A parser is any program which analyses text to determine its logical structure. For example, the parser phase in a compiler takes a program text, and produces a parse tree which expounds the structure of the program. The form of this input is usually defined by a context-free grammar, using BNF notation. Prasers themselves may be built by hand, but are most often generated automatically using tools like Lex and Yacc from Unix (Aho86).
Combinatory parsing is a technique which has been explored in functional languages such as Miranda (Hutton92). Combinator parsing is able to handle ambiguous grammars, and providing full backtracking if it is needed. It can go beyond simply parsing, but even adding semantic actions, allowing their results to manipulated in any way we please.
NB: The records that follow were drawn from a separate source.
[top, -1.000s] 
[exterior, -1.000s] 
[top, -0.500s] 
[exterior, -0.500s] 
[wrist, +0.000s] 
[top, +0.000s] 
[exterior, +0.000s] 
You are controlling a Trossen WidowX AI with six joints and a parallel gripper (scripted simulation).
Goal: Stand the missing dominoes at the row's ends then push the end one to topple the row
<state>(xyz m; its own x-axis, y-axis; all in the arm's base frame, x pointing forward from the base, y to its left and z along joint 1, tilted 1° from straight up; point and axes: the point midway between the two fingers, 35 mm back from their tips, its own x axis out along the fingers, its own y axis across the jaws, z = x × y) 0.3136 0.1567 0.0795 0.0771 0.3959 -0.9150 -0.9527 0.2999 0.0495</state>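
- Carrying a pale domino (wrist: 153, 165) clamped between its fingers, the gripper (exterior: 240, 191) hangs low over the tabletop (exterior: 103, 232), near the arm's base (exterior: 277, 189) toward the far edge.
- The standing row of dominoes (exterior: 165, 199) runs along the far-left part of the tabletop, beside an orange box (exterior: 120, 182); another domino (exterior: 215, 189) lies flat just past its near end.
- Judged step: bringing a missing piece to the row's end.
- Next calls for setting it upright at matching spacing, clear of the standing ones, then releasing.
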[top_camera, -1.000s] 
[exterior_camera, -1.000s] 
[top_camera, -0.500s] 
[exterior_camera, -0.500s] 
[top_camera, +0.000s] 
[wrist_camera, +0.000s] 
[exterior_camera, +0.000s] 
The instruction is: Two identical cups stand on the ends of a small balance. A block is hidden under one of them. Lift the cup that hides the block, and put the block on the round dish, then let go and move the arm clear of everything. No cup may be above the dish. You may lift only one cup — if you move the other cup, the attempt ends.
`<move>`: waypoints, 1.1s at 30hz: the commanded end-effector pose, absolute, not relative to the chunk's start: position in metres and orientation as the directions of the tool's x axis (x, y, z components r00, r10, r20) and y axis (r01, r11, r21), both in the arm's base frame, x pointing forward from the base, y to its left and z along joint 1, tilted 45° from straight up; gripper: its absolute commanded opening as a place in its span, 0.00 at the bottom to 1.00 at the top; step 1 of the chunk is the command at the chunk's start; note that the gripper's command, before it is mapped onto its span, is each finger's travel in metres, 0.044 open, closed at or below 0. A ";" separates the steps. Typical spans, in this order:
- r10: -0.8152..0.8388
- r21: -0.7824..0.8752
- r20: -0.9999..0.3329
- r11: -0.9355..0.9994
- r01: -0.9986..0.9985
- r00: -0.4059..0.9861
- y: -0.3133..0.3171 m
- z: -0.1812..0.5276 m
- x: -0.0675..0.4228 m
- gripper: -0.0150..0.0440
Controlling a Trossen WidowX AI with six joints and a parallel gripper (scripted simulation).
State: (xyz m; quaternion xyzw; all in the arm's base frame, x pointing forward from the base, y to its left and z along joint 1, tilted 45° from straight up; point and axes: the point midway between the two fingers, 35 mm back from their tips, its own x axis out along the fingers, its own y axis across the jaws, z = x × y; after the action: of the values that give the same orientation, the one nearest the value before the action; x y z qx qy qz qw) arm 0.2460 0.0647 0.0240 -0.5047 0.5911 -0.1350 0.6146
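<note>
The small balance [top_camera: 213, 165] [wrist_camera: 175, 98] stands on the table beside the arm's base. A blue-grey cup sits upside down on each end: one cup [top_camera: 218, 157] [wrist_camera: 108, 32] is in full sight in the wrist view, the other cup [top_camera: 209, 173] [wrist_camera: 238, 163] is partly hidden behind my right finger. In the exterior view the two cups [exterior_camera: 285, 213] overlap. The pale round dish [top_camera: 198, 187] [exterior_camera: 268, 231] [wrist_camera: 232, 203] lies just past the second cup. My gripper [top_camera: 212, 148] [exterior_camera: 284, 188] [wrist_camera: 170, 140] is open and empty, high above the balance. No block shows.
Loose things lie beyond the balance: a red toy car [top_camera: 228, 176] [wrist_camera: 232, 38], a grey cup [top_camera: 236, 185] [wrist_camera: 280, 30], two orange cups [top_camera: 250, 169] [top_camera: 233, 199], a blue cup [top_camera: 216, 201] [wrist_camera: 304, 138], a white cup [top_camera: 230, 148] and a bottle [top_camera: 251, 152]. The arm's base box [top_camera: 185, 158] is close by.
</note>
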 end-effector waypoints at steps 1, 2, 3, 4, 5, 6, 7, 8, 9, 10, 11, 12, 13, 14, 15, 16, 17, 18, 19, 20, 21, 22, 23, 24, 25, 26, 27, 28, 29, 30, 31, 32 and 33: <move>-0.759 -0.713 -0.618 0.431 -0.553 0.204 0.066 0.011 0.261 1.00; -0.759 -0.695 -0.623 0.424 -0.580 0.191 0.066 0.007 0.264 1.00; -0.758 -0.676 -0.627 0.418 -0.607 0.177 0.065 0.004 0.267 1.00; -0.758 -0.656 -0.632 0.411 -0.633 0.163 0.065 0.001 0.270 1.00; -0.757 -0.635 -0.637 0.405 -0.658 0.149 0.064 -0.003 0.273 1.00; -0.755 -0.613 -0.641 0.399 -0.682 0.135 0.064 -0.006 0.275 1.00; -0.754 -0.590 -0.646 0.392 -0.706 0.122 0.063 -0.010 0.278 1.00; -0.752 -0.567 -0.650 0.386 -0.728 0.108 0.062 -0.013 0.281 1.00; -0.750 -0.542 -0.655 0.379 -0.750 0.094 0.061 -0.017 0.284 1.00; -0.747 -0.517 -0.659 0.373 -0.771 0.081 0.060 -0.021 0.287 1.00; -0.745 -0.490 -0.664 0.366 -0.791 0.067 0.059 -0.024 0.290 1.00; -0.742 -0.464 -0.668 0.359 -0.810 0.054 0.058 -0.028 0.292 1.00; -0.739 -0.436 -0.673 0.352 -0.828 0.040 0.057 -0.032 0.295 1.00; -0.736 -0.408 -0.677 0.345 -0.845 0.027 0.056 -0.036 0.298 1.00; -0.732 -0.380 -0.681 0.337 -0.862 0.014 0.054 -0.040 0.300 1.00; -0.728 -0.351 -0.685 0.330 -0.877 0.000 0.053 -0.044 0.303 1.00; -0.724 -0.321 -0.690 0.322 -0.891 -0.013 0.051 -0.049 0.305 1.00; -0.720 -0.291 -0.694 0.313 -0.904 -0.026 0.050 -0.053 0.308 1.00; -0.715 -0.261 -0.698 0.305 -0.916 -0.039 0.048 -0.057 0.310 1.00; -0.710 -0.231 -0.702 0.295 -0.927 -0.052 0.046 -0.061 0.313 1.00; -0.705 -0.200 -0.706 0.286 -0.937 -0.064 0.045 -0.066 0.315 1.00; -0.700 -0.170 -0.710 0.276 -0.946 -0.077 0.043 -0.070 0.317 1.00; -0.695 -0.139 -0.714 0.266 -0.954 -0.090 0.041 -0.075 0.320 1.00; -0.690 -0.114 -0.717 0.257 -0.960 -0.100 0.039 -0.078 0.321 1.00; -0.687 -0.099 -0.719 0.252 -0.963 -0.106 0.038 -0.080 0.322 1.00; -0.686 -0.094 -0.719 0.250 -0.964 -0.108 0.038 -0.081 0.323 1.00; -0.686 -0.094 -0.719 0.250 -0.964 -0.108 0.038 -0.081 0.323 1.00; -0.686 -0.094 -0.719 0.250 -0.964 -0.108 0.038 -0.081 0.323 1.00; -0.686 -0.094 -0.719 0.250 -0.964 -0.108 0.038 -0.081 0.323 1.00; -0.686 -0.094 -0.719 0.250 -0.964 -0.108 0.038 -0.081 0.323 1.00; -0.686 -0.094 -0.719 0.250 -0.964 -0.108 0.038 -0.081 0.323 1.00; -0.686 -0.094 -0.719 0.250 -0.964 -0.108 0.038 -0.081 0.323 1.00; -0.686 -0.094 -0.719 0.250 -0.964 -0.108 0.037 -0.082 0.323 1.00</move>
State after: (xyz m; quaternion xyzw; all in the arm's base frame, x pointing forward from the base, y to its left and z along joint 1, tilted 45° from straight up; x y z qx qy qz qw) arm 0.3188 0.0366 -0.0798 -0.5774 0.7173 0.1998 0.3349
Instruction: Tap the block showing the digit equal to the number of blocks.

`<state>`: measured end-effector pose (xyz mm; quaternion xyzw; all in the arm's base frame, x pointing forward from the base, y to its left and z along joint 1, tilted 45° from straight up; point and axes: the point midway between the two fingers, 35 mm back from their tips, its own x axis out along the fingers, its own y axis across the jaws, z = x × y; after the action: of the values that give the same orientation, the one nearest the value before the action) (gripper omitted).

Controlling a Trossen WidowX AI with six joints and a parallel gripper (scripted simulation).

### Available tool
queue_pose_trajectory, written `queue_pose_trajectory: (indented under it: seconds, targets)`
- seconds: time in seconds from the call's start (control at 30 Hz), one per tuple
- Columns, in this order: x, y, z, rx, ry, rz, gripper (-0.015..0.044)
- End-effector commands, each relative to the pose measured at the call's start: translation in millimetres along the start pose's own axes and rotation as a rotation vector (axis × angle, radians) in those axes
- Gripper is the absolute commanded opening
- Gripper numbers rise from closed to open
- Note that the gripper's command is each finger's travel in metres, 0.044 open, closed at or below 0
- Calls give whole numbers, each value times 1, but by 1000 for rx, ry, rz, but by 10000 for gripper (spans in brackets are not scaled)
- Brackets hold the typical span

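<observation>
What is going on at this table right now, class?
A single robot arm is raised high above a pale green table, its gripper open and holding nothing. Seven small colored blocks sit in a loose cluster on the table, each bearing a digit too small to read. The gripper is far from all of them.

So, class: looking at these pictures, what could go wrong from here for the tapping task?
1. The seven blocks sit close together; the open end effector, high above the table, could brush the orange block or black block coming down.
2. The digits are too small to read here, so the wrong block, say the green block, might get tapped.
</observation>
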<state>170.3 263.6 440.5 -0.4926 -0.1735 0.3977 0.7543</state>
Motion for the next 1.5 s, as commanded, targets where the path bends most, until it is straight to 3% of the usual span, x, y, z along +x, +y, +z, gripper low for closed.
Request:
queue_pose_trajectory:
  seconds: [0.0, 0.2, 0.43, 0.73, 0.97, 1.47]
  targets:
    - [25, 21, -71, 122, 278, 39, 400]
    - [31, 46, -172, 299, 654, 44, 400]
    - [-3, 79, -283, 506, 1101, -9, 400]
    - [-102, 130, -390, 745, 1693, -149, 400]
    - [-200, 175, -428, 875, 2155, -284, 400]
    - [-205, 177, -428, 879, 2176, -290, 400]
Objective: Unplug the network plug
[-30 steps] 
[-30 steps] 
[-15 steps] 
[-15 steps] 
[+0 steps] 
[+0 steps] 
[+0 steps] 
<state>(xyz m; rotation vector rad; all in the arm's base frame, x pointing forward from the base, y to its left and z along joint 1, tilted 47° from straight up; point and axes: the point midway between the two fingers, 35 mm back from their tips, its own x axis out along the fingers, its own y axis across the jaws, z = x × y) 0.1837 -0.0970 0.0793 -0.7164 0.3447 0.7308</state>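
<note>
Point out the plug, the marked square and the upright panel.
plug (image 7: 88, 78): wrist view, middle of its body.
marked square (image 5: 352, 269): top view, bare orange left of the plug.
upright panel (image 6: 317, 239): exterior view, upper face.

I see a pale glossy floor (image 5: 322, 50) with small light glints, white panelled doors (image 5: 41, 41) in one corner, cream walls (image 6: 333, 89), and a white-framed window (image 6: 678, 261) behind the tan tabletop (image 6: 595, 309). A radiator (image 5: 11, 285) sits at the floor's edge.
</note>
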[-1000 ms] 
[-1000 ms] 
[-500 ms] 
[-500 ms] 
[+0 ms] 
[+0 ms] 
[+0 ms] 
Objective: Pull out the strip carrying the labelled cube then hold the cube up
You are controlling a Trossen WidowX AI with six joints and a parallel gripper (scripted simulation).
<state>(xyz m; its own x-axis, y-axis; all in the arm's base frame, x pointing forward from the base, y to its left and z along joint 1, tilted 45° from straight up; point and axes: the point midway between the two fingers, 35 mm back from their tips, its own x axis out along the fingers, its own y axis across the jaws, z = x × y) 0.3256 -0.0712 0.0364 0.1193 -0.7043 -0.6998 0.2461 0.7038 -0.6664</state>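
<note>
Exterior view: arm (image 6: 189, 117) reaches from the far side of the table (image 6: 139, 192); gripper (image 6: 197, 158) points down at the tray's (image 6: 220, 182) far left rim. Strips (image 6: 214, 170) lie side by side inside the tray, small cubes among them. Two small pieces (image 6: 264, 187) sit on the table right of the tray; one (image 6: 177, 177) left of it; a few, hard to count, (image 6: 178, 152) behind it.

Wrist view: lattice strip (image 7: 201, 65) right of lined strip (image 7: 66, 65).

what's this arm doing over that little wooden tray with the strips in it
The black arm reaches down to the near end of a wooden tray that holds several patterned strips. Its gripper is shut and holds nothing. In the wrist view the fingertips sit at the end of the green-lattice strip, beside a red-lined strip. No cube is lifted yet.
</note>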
This paper will apply techniques discussed in (Hutton92) in the context of the functional parts of the R programming language.
R, at its heart is a functional programming language (Wickham14). R has what is known as first class functions; meaning functions can be passed as arguments to other functions, returning them from other functions, assigning them to variables and stored in data structures.
Functions can be written by other functions, this is known as
closures. In the following example (Wickham14) we can generate a family
of power functions in which a parent function (power())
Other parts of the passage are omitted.